▶ Your goal:
Determine how many lines in the entries below contain "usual", and output that number alone.
□ □ □
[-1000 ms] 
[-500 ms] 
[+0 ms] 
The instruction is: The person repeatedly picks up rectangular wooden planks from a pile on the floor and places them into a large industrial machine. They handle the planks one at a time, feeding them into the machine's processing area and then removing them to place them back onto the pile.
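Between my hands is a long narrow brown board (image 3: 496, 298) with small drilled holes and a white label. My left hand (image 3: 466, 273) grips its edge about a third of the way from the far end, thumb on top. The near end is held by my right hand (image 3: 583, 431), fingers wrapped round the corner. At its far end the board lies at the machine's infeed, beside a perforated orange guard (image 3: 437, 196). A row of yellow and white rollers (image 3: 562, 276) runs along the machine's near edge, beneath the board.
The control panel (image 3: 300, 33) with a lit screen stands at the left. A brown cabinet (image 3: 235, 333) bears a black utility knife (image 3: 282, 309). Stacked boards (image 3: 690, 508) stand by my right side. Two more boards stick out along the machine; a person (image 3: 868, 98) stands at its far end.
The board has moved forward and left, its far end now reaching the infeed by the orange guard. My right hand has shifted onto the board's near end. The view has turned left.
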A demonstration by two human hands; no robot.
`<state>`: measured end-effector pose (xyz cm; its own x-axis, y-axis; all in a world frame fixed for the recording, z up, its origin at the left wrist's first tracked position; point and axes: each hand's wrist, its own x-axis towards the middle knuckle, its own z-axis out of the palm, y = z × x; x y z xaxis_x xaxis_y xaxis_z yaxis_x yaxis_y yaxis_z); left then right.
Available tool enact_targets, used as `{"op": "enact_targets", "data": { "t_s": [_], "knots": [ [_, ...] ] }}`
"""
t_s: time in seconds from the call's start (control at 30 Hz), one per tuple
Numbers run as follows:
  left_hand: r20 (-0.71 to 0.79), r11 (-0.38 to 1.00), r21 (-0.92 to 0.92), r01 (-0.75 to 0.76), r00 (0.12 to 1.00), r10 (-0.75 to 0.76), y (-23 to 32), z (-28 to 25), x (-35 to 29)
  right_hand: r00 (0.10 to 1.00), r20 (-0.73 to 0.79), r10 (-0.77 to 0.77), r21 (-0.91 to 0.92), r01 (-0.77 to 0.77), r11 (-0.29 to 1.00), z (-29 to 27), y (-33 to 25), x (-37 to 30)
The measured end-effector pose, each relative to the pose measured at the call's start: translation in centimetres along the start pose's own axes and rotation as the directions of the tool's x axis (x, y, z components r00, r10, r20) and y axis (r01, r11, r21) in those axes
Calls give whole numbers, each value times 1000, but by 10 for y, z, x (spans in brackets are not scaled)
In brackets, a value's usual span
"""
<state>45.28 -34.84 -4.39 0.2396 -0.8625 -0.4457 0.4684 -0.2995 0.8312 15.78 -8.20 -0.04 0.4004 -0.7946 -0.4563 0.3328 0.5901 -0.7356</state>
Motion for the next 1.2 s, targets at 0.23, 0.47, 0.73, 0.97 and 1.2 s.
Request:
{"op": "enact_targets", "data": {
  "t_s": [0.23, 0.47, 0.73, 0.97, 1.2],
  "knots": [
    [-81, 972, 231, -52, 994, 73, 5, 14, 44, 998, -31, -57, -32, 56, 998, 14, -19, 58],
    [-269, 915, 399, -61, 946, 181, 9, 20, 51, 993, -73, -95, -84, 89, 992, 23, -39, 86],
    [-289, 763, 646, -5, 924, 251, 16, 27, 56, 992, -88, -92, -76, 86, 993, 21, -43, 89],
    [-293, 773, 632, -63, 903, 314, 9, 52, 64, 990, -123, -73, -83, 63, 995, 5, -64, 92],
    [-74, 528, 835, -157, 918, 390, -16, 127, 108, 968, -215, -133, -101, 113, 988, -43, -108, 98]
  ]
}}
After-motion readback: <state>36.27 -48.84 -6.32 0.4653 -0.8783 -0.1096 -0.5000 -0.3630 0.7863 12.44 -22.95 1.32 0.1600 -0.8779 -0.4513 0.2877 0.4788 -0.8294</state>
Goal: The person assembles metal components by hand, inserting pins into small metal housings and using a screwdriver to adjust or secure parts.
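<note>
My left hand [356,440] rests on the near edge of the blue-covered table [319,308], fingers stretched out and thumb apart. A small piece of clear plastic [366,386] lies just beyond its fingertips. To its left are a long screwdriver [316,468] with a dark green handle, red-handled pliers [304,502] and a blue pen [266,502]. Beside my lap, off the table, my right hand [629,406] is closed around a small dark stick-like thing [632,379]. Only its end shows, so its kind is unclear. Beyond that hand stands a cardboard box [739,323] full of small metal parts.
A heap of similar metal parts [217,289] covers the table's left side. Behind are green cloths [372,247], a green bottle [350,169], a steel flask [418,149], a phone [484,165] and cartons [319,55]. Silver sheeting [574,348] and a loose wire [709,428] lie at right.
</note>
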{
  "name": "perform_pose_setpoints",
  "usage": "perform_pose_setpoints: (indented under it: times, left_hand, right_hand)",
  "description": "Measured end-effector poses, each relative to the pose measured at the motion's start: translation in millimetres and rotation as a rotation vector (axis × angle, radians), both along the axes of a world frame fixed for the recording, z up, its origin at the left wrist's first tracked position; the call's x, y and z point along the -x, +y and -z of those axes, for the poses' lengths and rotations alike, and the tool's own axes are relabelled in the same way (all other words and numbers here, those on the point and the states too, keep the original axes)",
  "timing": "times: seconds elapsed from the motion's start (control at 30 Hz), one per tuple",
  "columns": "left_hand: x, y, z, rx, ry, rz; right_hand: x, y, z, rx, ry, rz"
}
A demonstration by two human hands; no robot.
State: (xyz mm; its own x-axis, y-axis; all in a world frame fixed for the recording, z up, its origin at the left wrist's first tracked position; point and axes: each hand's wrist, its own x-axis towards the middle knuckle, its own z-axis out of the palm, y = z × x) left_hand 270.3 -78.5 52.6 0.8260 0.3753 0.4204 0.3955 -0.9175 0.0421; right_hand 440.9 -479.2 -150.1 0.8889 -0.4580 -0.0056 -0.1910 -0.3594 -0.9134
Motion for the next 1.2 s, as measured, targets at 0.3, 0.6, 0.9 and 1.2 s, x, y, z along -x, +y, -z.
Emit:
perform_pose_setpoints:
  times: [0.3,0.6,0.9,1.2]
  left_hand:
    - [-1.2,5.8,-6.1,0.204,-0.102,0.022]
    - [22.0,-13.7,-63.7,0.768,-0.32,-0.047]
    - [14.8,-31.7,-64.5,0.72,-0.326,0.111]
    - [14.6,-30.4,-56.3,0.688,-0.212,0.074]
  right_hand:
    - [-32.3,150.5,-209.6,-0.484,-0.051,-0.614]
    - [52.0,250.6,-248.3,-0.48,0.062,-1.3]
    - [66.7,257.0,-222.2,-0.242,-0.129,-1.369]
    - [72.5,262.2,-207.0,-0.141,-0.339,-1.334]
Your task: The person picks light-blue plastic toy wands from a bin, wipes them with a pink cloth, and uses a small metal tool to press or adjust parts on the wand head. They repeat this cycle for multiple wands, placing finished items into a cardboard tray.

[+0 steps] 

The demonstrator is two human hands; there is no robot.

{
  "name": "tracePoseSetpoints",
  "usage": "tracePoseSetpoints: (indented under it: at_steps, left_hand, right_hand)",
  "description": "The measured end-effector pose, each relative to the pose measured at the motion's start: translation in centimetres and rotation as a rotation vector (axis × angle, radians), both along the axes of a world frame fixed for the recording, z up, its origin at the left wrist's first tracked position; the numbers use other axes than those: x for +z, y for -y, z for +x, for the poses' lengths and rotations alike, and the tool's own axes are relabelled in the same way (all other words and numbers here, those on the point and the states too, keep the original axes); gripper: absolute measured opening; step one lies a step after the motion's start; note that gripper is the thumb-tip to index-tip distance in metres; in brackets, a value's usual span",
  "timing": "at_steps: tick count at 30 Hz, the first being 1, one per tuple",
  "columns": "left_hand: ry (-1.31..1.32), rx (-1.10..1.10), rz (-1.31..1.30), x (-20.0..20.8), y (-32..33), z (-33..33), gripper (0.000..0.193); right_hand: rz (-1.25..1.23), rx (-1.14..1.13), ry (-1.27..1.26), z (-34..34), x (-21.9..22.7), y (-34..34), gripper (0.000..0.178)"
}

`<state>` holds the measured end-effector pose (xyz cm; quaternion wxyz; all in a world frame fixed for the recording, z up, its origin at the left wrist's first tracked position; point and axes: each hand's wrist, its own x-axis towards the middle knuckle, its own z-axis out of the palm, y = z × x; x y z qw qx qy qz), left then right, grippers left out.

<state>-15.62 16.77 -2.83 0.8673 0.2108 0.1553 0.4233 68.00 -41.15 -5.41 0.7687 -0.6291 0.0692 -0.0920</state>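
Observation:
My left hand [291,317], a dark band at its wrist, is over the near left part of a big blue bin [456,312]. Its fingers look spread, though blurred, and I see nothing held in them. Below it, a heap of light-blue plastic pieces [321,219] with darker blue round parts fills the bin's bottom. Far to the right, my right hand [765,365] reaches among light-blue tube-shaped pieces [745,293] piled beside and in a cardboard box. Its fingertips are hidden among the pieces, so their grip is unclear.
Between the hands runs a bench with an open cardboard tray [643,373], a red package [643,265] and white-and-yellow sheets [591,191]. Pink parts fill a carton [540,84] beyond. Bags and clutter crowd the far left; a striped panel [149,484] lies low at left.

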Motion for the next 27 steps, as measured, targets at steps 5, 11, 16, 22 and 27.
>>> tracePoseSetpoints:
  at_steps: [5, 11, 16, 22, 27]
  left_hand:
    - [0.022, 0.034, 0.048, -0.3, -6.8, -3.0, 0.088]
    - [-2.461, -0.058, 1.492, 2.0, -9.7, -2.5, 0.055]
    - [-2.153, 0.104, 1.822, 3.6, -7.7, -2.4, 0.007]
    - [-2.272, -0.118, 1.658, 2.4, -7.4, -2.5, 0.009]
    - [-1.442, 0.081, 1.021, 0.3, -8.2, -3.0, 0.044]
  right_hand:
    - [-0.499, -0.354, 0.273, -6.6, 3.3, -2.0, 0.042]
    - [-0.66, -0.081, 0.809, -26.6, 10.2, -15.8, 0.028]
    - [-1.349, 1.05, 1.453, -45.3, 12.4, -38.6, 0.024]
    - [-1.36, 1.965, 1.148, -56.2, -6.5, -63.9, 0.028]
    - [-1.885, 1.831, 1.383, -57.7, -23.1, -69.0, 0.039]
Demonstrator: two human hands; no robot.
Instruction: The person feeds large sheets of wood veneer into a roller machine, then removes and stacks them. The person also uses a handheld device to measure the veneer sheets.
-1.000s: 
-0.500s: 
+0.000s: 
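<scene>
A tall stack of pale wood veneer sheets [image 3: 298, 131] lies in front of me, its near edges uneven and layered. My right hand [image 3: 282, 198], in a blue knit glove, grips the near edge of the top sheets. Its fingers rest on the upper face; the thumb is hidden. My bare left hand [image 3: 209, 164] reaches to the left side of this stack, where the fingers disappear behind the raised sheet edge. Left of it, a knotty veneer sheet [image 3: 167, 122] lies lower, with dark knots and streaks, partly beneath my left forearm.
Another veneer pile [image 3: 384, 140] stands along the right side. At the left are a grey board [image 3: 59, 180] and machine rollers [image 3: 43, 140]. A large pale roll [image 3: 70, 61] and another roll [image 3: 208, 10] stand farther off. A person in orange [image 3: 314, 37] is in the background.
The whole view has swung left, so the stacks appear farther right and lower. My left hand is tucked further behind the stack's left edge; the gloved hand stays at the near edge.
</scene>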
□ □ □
▶ Written reply:
2